We report four cases of APDN and include pathological and electrophysiological descriptions at the time of diagnosis and at follow-up in one case; thus we can better delineate the type of neuropathy and its evolution over time. Our aim is to provide an algorithmic approach and diagnostic criteria for evaluation and differential diagnosis of a patient with APDN.
Cases of APDN were identified in Lausanne and Geneva University Hospitals Neuromuscular Units over a 5-year period from 2009 to 2013. Charts of these patients were analysed for history, and clinical, laboratory, electrophysiological and pathological findings. The following were recorded: age at onset of APDN, diabetes type, diabetes duration; HbA1c prior to and after treatment initiation, estimated time to correct HbA1c, onset of neuropathic pain, diabetic and pain medications, other symptoms such as cachexia and/or dysautonomic symptoms; electrophysiological findings (electroneuromyography [ENMG] descriptions), intraepidermal nerve fibre density (IENFd) and sural nerve biopsy findings if reported.

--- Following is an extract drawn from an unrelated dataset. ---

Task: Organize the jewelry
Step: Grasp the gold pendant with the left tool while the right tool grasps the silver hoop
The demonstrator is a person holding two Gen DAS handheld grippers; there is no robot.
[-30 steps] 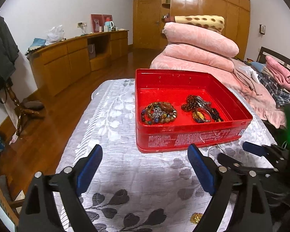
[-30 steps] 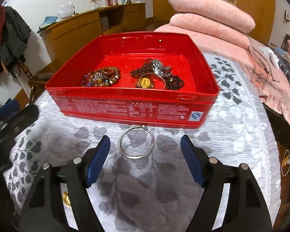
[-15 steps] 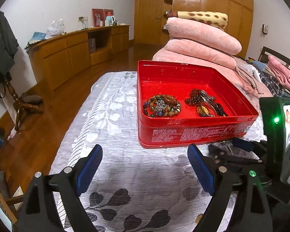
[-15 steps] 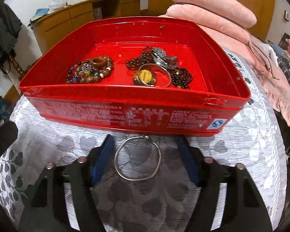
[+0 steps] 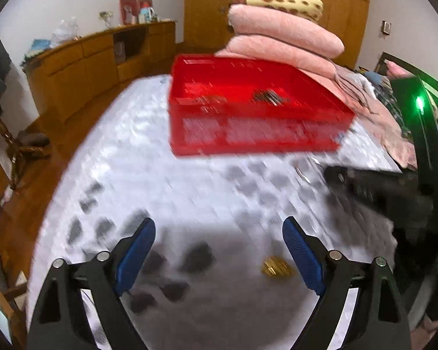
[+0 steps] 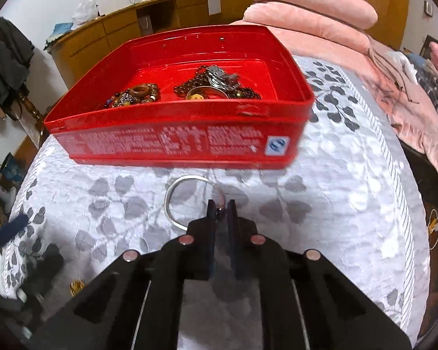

Based on the average annual activity of our two neuromuscular units and on the proportion of diabetic patients observed in a sample of patients seen over a 1-week period, we estimated the number of diabetic patients examined in our neuromuscular units from 2009 to 2013 to be approximately 1,500. This corresponds to a rough prevalence of around 10% for diabetes in our neuromuscular units, which is nearly double the admitted extrapolated prevalence of diabetes in our country in 2011 of 4.9% . Four patients (three male and one female) fulfilling criteria for APDN could be detected over this 5-year period. Table 1 shows the patient characteristics. Mean age at onset of APDN symptoms was 47.7 years (±6.99), 50% (n = 2) of patients had type 1 diabetes and 50% (n = 2) type 2 diabetes. Mean baseline HbA1c was 14.2% (±1.42; reference value 4.8%–5.9%) before treatment initiation and 7.0% (±3.60%) after treatment. Mean estimated time to correct HbA1c was 4.5 months (±3.82 months). Time for resolution of symptoms in three patients was 12.7 months (±1.15 months). Neuropathic pain management included specific pharmacological treatment (anticonvulsants, antidepressants and opioids).
Detailed case reports
A 44-year-old African male was diagnosed with type 1 diabetes after 2 weeks of polydipsia, polyuria and generalised weakness. The initial blood glucose value was 24 mmol/l. Subcutaneous insulin therapy was started and symptoms resolved rapidly. Glycated haemoglobin (HbA1c) decreased from 15.1% to 7.2% within 5 months. After 4 to 6 weeks of insulin treatment, he complained of intermittent sharp shooting pain and a severe burning sensation in the soles of both feet, associated with intense discomfort to touch sensation in both legs, which propagated upwards to the thighs. Weight loss of 11 kg in 6 months associated with depression was reported. Investigations to identify a tumour, or infectious, digestive or endocrinological aetiology were all negative except for vitamin D deficiency. Neurological examination revealed absent Achilles tendon reflexes on both sides with no motor or sensory deficits. Orthostatic hypotension was noted. ENMG examination with standard nerve conduction studies was normal. Pregabalin (300 mg/d) and gabapentin (3 x 300 mg/d) were not effective for the lower limb pain. With duloxetine (60 mg/d) and opioids the neuropathic pain gradually improved but never resolved completely. Weight regain was 2 kg. After 5 months of therapy ENMG was performed a second time because of persistent symptoms, which disclosed marked abnormalities suggestive of an axonal and myelinic sensory motor polyneuropathy. Amplitudes of motor and sensory responses recorded on distal parts of the lower limbs and nerve conduction velocities were markedly decreased. There was diffuse hypoexcitability of nerve trunks. With the same medication, mild improvement of the pain was gradually observed, over a 1-year follow-up.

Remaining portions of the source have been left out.